▶ [SUPPLIED INFORMATION]:
=== Section Start ===

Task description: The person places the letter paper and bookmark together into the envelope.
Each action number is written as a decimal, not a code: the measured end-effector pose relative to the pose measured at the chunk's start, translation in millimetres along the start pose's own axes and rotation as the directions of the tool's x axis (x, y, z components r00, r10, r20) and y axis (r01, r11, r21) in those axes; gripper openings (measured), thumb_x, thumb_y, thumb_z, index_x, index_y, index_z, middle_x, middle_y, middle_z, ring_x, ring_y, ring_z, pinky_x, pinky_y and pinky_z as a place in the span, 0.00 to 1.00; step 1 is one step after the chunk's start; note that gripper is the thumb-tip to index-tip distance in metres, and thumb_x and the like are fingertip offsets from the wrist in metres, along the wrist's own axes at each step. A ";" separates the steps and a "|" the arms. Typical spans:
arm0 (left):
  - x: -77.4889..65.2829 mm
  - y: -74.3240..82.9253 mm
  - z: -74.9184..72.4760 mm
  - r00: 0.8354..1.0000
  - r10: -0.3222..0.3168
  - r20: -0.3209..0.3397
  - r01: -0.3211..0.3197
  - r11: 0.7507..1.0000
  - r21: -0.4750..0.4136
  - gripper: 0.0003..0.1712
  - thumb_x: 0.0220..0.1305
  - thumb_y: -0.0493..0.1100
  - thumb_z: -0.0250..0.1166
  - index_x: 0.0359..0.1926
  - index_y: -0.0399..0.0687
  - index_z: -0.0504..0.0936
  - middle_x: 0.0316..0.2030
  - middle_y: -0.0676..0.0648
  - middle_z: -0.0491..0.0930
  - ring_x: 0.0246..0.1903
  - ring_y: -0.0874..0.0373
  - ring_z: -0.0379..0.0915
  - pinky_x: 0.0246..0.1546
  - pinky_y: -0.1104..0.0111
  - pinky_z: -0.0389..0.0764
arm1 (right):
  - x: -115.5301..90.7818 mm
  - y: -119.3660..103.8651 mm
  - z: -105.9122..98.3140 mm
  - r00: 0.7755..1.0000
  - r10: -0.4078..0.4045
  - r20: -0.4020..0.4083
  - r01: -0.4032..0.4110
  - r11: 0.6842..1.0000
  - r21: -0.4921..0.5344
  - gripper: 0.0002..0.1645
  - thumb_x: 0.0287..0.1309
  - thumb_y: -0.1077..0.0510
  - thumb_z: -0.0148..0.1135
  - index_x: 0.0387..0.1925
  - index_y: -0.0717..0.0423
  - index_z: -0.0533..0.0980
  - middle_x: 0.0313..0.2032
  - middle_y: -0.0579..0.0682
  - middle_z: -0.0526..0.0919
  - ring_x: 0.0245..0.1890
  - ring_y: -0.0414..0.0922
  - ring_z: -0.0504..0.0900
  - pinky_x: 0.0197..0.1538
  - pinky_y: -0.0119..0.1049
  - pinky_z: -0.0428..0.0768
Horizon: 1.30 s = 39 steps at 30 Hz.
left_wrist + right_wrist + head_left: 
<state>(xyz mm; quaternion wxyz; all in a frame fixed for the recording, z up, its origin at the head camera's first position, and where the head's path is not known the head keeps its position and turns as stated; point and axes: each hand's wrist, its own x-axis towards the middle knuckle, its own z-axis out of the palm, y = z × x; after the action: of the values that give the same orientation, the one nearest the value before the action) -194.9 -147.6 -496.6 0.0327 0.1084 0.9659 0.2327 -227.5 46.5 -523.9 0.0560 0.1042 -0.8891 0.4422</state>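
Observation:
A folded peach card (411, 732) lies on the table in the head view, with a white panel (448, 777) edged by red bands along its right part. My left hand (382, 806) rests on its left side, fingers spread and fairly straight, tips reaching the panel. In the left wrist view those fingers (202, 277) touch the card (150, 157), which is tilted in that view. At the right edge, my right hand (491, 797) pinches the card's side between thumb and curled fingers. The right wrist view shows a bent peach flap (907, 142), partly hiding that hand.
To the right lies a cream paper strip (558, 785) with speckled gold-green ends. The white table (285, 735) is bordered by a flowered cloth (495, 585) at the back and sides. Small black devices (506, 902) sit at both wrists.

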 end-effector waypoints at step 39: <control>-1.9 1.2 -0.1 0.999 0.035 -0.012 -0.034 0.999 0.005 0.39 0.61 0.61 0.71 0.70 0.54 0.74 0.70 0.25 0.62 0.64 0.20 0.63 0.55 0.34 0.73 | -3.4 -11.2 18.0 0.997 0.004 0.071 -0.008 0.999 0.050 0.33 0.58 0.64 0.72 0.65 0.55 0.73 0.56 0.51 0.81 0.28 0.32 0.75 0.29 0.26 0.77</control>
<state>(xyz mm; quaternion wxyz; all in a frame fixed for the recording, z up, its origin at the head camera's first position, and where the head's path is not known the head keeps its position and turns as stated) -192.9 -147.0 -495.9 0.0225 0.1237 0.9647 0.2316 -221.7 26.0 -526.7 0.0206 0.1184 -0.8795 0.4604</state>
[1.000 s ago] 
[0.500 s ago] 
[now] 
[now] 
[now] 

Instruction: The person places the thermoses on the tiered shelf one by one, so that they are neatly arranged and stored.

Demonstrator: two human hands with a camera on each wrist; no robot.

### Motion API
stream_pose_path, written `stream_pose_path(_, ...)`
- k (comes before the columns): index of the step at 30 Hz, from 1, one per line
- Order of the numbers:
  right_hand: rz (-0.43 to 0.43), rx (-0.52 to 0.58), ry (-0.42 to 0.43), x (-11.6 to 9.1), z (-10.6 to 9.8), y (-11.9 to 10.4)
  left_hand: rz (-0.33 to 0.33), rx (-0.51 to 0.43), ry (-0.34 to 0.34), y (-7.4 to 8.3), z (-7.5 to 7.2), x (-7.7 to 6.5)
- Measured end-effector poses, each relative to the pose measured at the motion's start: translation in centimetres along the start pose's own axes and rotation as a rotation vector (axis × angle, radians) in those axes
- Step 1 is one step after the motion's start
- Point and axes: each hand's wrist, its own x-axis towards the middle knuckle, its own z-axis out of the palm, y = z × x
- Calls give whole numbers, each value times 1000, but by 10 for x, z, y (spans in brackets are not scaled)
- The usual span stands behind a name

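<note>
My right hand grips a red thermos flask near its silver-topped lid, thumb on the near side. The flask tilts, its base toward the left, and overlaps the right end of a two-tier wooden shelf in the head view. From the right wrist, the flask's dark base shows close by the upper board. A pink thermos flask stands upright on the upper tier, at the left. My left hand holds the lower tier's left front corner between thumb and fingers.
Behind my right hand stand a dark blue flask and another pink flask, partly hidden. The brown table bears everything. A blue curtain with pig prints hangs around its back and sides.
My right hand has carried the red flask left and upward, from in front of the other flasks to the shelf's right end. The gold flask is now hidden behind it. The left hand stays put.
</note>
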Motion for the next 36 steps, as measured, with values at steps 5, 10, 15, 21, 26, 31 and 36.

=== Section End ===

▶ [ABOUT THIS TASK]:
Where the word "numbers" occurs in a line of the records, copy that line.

▶ [EXERCISE SOLUTION]:
- Order of the numbers:
- Calls give whole numbers, each value times 1000, but by 10 for x, z, y (spans in brackets are not scaled)

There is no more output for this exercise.